All the breath went out of her and Tamara stared at him, eyes wide.

"What do you mean, not human? How can you tell?"

Baby

"If you saw them, you would know. Something like this cannot possibly be-"

There came the sound of the front door closing loudly and then footsteps in the foyer. Belatedly, as though it had taken too long for the sounds to reach her, she glanced over to see William coming into the drawing room. Though Farris had heard everything Dr. Nichols had said, the butler remained remarkably poised.

Curiosity and confusion played across her brother's features as he entered the room. Tamara and Dr. Nichols rose from their places.

"Hello, Tamara," William said. "I see we have a guest."

These words were said pleasantly and laden with the expectation of imminent introductions. Tamara was constantly amazed that William seemed to have none of the instincts that she felt developing within herself. He clearly had not an inkling that their visitor was not paying a social call, or here on any sort of legitimate business linked to the family. With a roll of her eyes she strode across the room.

"Pack a bag, William. We're going on a trip," she said, as she went past him and out into the foyer.

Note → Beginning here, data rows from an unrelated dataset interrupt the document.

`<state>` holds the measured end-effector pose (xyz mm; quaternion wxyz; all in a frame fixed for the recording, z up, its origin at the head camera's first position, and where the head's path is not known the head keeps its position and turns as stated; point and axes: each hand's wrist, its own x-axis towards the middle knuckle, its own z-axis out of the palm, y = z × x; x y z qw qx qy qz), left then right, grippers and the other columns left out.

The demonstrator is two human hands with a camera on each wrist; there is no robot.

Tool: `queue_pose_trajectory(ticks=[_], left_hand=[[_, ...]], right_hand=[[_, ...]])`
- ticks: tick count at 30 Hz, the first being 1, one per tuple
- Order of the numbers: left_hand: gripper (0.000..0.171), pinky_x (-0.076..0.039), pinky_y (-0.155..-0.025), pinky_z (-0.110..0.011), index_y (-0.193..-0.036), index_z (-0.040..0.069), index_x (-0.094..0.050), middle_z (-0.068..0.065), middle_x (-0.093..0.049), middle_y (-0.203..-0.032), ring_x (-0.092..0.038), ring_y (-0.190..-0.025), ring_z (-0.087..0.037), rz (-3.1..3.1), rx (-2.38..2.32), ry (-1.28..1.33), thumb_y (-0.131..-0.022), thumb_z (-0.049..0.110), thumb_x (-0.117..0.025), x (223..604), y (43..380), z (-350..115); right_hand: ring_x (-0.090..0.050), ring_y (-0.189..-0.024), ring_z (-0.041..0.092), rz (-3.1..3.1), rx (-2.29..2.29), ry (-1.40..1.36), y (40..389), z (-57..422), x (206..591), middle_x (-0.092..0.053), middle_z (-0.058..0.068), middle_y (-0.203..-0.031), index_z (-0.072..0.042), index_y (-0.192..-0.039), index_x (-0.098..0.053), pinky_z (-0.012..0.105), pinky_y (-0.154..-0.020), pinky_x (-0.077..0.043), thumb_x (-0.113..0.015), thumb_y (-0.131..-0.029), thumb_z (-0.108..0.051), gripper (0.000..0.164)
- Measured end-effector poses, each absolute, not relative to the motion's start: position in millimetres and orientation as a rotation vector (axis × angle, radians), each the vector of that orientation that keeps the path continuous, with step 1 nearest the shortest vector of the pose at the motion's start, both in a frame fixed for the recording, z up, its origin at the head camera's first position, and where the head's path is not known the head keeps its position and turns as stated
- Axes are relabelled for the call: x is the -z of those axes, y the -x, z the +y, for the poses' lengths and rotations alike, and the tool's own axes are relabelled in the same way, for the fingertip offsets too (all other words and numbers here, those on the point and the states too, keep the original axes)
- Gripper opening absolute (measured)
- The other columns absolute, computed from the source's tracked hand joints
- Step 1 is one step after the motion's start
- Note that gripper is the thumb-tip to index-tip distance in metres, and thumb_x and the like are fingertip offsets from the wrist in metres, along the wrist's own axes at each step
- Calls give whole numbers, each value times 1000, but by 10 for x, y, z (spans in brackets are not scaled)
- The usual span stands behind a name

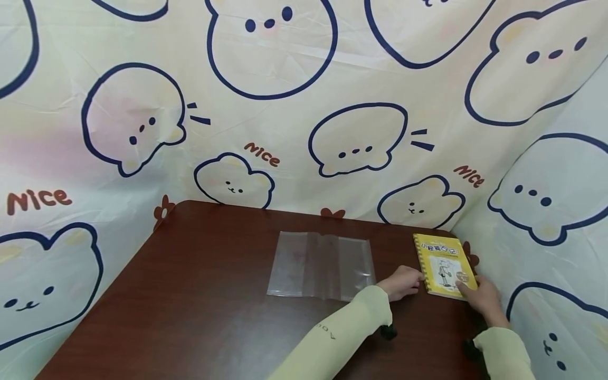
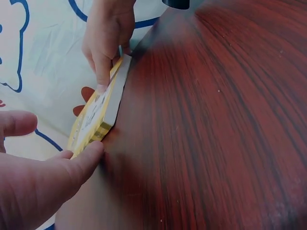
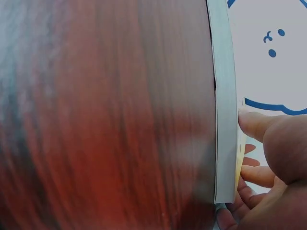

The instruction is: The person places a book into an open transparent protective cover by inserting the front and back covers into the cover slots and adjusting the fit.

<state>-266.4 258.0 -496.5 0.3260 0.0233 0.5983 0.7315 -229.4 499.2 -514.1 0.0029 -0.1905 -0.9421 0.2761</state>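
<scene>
A yellow book (image 1: 446,266) with a cartoon figure on its cover lies at the right end of the brown table. My right hand (image 1: 482,301) grips its lower right corner, thumb on the cover and fingers by the edge. In the right wrist view the page block of the book (image 3: 225,105) stands out pale beside that thumb. My left hand (image 1: 402,282) is at the spine side. The left wrist view shows its extended fingers (image 2: 88,160) touching the book's edge, with the thumb held apart. Left of the hands, a clear plastic book cover (image 1: 323,266) lies spread flat.
The brown table (image 1: 190,295) reaches back to a hanging cloth (image 1: 285,121) printed with bear outlines. More of this cloth runs down the right side, close to the book and my right hand. Light green sleeves (image 1: 332,338) cover both forearms.
</scene>
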Motion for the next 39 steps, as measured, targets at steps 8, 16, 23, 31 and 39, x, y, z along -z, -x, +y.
queue_pose_trajectory(ticks=[8,16,23,31,39], left_hand=[[33,-44,-101,-48,-124,-3,-51,-14,-54,-115,-53,-110,-25,1514,-1981,27,-92,3,-54,4953,2690,2668],[33,-45,-98,-48,-123,0,-49,-14,-54,-118,-54,-107,-25,1496,-2027,111,-90,-1,-54,4963,2727,2766],[10,-39,-68,-37,-92,3,-52,-4,-51,-83,-39,-66,-18,1722,-1903,62,-89,-6,-48,4961,2736,2825],[12,-33,-61,-36,-85,7,-51,-5,-50,-79,-43,-68,-20,2022,-1736,140,-86,-3,-58,5030,2704,2901],[16,-30,-54,-33,-79,6,-58,-4,-59,-77,-47,-62,-17,1887,-1842,155,-81,-11,-57,5004,2696,2890]], right_hand=[[-44,-110,47,-2941,-981,683,2310,4939,5159,-39,38,-130,18,-140,-27,60,-94,-39,-51,-94,-50,86],[-47,-107,43,-2947,-1078,675,2319,4929,5113,-42,38,-127,20,-139,-27,55,-91,-42,-54,-93,-48,86],[-59,-84,27,-3010,-1205,774,2398,5011,5045,-59,25,-101,17,-127,-41,32,-68,-48,-49,-94,-52,78],[-61,-78,21,-3003,-1258,839,2440,4975,5037,-65,15,-89,12,-119,-55,29,-64,-47,-51,-90,-58,76],[-61,-78,19,-2934,-1241,825,2398,4968,5062,-63,21,-97,17,-125,-47,29,-66,-47,-49,-92,-54,78]])
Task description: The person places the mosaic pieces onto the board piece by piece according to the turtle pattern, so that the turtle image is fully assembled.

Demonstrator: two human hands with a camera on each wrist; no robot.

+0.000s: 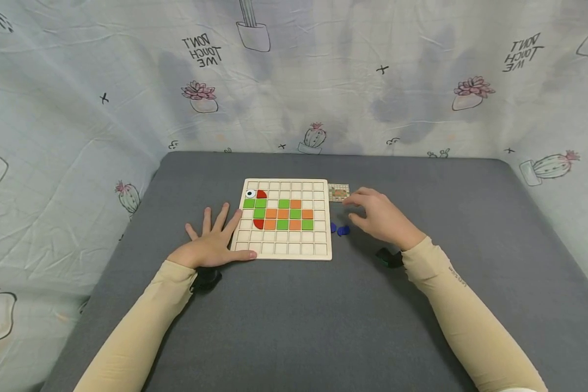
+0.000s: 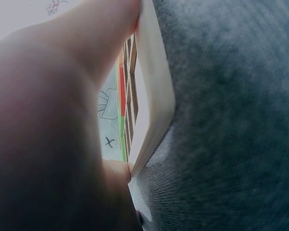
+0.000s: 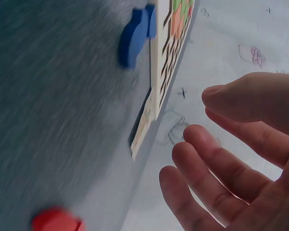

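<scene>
A square wooden grid board (image 1: pixel 284 249) bears green, orange and red pieces and a black-and-white eye piece (image 1: pixel 250 194). My left hand (image 1: pixel 208 245) spreads its fingers at the board's left side, its thumb along the near edge. Right of the board, my right hand (image 1: pixel 379 215) hovers with loosely bent fingers, nothing between them in the right wrist view. Nearest to it are a small pattern card (image 1: pixel 339 193) beside the board's far right corner and blue pieces (image 1: pixel 343 231) by the right edge. A red piece (image 3: pixel 58 220) appears only in the right wrist view.
A grey cloth-covered table (image 1: pixel 294 316) stretches around the board. Behind it and along the sides hangs a pale curtain (image 1: pixel 343 71) printed with cacti and potted plants. A dark wrist device (image 1: pixel 389 258) sits under the right cuff, another (image 1: pixel 207 280) under the left.
</scene>
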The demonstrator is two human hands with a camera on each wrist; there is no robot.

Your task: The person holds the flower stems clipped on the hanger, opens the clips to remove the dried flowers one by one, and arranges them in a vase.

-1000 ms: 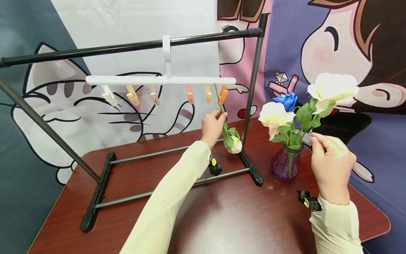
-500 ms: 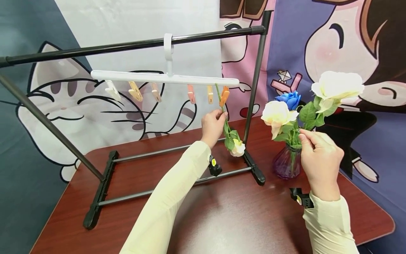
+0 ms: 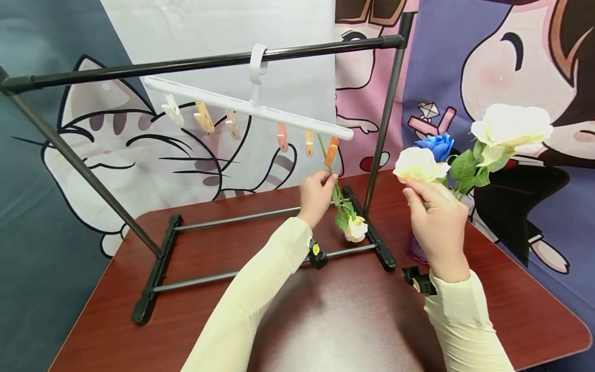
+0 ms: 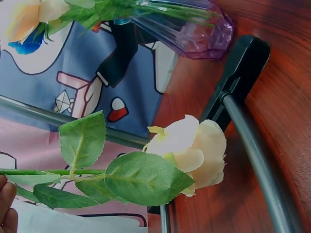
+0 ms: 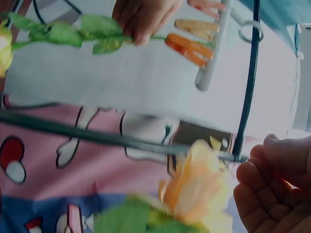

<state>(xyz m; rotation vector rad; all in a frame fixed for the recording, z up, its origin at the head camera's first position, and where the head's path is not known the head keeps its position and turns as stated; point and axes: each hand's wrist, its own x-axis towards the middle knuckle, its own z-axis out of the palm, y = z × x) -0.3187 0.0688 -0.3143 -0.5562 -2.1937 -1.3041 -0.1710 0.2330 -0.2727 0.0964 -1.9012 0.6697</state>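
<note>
My left hand (image 3: 317, 196) pinches the green stem of a pale rose (image 3: 356, 229), which hangs bloom down. The stem's upper end runs along an orange clothespin (image 3: 331, 151) at the right end of a white hanger (image 3: 251, 107); whether the clip grips it I cannot tell. In the left wrist view the rose's leaves (image 4: 146, 177) spread beneath the bloom, beside a few of my fingertips. My right hand (image 3: 439, 225) is in front of the vase (image 3: 417, 249), fingers loosely curled; the right wrist view shows nothing between them.
Several other clothespins, among them a pink one (image 3: 282, 137), hang from the hanger. A black rack (image 3: 200, 62) carries it above the brown table (image 3: 358, 320). White roses (image 3: 511, 125) and a blue rose (image 3: 437, 146) stand in the purple vase, partly hidden by my right hand.
My right hand has moved left, across the front of the vase. The hanger has tilted, its right end now lower. My left hand and the rose have dropped slightly.
</note>
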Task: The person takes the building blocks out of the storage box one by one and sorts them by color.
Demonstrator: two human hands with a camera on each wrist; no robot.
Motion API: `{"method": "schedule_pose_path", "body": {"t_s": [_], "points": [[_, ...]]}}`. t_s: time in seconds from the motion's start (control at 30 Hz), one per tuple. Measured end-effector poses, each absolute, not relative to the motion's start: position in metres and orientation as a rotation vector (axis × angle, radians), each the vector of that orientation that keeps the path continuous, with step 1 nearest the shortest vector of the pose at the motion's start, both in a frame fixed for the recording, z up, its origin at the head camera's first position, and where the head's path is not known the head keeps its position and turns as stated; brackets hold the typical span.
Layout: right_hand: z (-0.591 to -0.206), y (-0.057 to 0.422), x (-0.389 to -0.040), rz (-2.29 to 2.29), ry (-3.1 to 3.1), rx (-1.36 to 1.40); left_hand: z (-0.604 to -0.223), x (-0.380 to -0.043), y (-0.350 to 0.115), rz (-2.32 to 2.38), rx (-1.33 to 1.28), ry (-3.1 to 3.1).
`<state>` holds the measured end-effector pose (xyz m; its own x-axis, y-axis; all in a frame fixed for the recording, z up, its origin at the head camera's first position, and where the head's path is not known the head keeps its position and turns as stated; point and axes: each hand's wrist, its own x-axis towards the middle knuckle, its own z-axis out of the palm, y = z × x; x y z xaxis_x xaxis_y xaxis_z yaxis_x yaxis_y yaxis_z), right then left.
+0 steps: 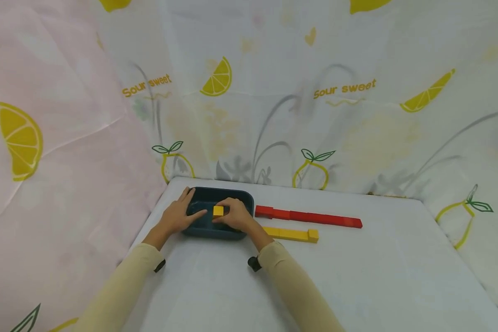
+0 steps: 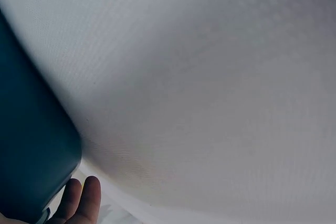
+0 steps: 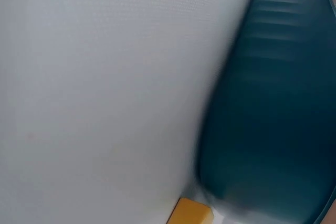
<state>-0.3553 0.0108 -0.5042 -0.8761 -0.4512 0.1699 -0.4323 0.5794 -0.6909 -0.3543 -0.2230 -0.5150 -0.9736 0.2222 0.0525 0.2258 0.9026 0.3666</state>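
A dark teal rectangular basin (image 1: 216, 234) sits at the back left of the white table. Over its inside, my right hand (image 1: 238, 216) pinches a yellow cube (image 1: 218, 210) between thumb and fingers. My left hand (image 1: 175, 216) rests at the basin's left rim, its thumb stretched over the inside. In the left wrist view, two nearly straight fingers (image 2: 90, 198) show beside the basin's outer wall (image 2: 37, 119). The right wrist view shows the basin's side (image 3: 268, 108), but the pinched cube is hidden there.
Right of the basin lies a row of red blocks (image 1: 311, 217). Nearer me is a row of yellow blocks (image 1: 292, 234), with a raised block at its right end. A lemon-patterned cloth (image 1: 265, 115) hangs behind the white table (image 1: 369, 272).
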Motion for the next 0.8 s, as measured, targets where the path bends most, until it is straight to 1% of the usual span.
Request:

"A trip?" he asked, with a mix of amusement and annoyance in his tone. "I cannot simply depart on a whim, Tam. We've agreed-"

"There's nothing to be done about it. We must go."

William sighed. "Go where?"

Tamara paused at the bottom of the stairs. "Herefordshire. A village called Blackbriar."

William glanced back into the drawing room at Dr. Nichols, whose acquaintance he still had not made, and then looked at his sister again. "Herefordshire? What's in Herefordshire?"

Tamara narrowed her eyes. "Something terrible," she said, and then she started up the steps to begin preparing for their trip. Even as she ascended she could hear her brother's voice drifting up after her.

"Right. Wonderful," William muttered. "That's just wonderful."